Classification Suite

Classification assigns individual items to discrete groups pre-specified by the user, based on features of the items. The classification module within the PAL Framework provides a unified API for three classification algorithms: Transformed Weight-Normalized Complement Naive Bayes, Maximum Entropy, and Decision Trees.

Overview

Classification assigns individual items to discrete groups pre-specified by the user, based on features of the items. The classification module within the PAL Framework provides a unified API for classifiers and implementations of three specific classification mechanisms:

  • Transformed Weight-normalized  Complement Naive Bayes
  • MaxEnt
  • Decision Tree

A classifier performs a mapping from a feature space X to a discrete set of labels Y. In other words, a classifier assigns a pre-defined class label to a sample.
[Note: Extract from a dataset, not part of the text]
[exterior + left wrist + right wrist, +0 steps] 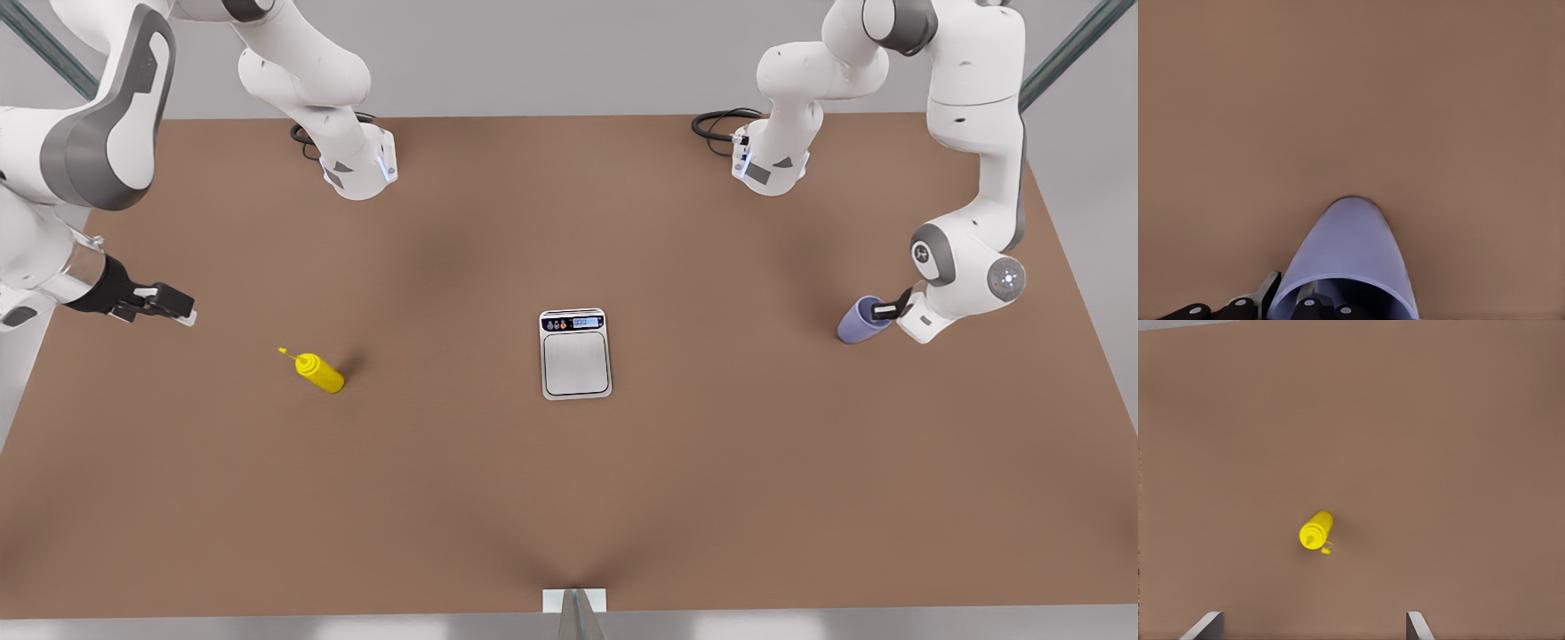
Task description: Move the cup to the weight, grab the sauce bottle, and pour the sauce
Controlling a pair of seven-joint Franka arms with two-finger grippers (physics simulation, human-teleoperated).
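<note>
The lavender-blue cup (859, 322) stands on the table at the front view's right, well to the right of the weight (575, 354). My left gripper (887, 310) is at the cup's rim. In the left wrist view one finger is inside the cup (1345, 253) and the other outside it, so the left gripper (1288, 301) is shut on the cup's wall. The yellow sauce bottle (318, 372) stands at the front view's left, nozzle up. My right gripper (169, 305) hangs open, up and to the left of it. The right wrist view shows the sauce bottle (1316, 530) ahead of the open right gripper (1311, 624).
The silver-grey weight lies flat at the middle of the brown table (729, 480), display strip toward the arm bases. Both arm bases (360, 169) stand at the far edge with black cables. A small white bracket (574, 601) sits at the near edge.
</note>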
A classifier takes an object or a situation described by a set of attributes as an input and returns a “decision” – the predicted label. For example, a spam classifier labels an email as “Spam” or “Non Spam” based on some attributes of the email (sender, body, etc…).

Classifiers are used in many different areas including computer vision (medical image analysis, optical character recognition), speech recognition, natural language processing, drug discovery, document classification, internet search, etc. See the Limitations section below regarding the currently supported algorithms.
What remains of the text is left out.